*EXERCISE PROMPT*: Each line below that carries the string "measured" must appear in the answer.

____________

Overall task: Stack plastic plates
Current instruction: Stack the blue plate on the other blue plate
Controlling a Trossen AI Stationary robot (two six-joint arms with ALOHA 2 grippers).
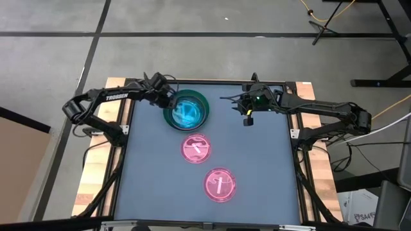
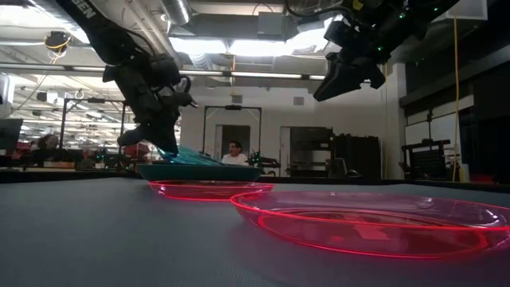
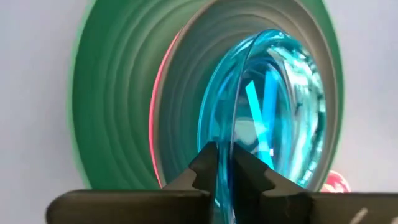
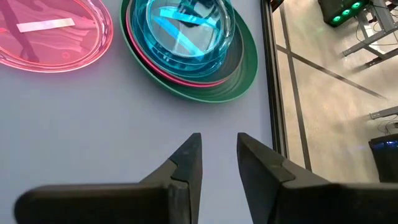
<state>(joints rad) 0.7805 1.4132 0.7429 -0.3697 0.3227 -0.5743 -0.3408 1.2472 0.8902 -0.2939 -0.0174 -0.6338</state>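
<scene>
At far-left table corner, left gripper (image 3: 224, 177) pinches rim of cyan plate (image 3: 270, 106), tilted over green-based stack (image 1: 203, 101). We lower rim flat, then release (right gripper (image 4: 219, 155) half-open, waits empty).

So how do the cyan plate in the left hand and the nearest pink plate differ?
The cyan plate is tilted on the stack, its rim between the left hand's fingers; the pink plate lies flat, alone on the table, untouched. Cyan versus pink. Both are round and translucent.
</scene>
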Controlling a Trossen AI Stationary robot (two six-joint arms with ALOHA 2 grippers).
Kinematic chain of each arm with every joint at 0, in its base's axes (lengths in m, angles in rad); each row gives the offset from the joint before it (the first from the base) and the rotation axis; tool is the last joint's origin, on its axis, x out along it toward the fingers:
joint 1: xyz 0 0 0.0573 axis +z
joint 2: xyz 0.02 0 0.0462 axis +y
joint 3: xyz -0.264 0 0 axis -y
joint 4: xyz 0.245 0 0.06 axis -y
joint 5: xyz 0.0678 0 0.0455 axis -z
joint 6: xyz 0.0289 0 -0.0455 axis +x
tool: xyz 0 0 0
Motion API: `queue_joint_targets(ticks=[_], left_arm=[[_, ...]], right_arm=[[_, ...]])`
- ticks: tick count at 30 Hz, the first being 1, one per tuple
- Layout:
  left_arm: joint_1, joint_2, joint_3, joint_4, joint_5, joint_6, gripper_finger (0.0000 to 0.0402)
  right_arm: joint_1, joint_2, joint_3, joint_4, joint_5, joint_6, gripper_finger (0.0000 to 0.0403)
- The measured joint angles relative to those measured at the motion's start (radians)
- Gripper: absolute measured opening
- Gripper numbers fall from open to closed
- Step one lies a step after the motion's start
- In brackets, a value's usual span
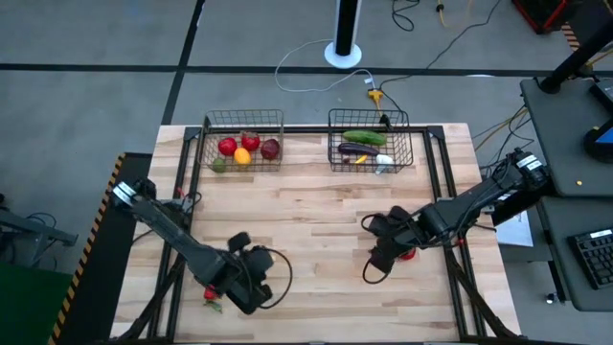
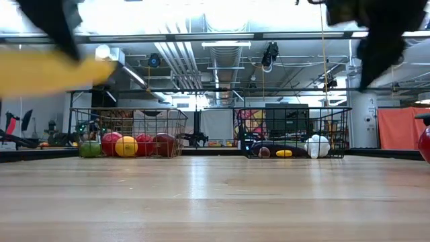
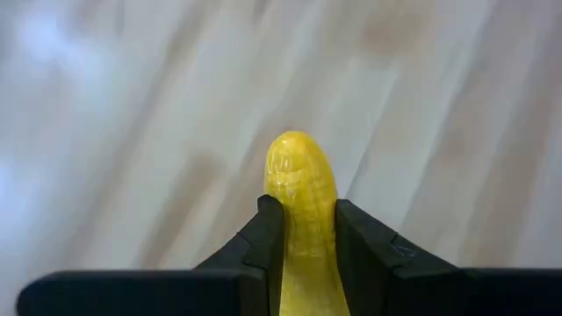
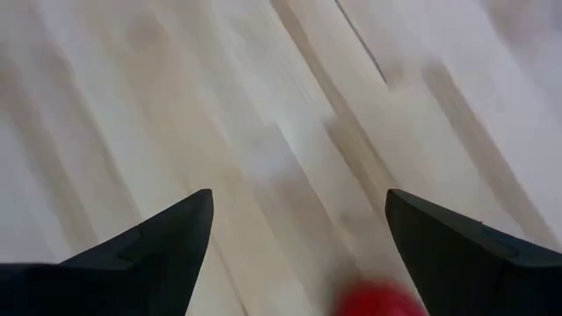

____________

*EXERCISE ANSWER*:
- The measured joint angles relative to those measured at the motion's start (radians)
- Gripper: absolute measured opening

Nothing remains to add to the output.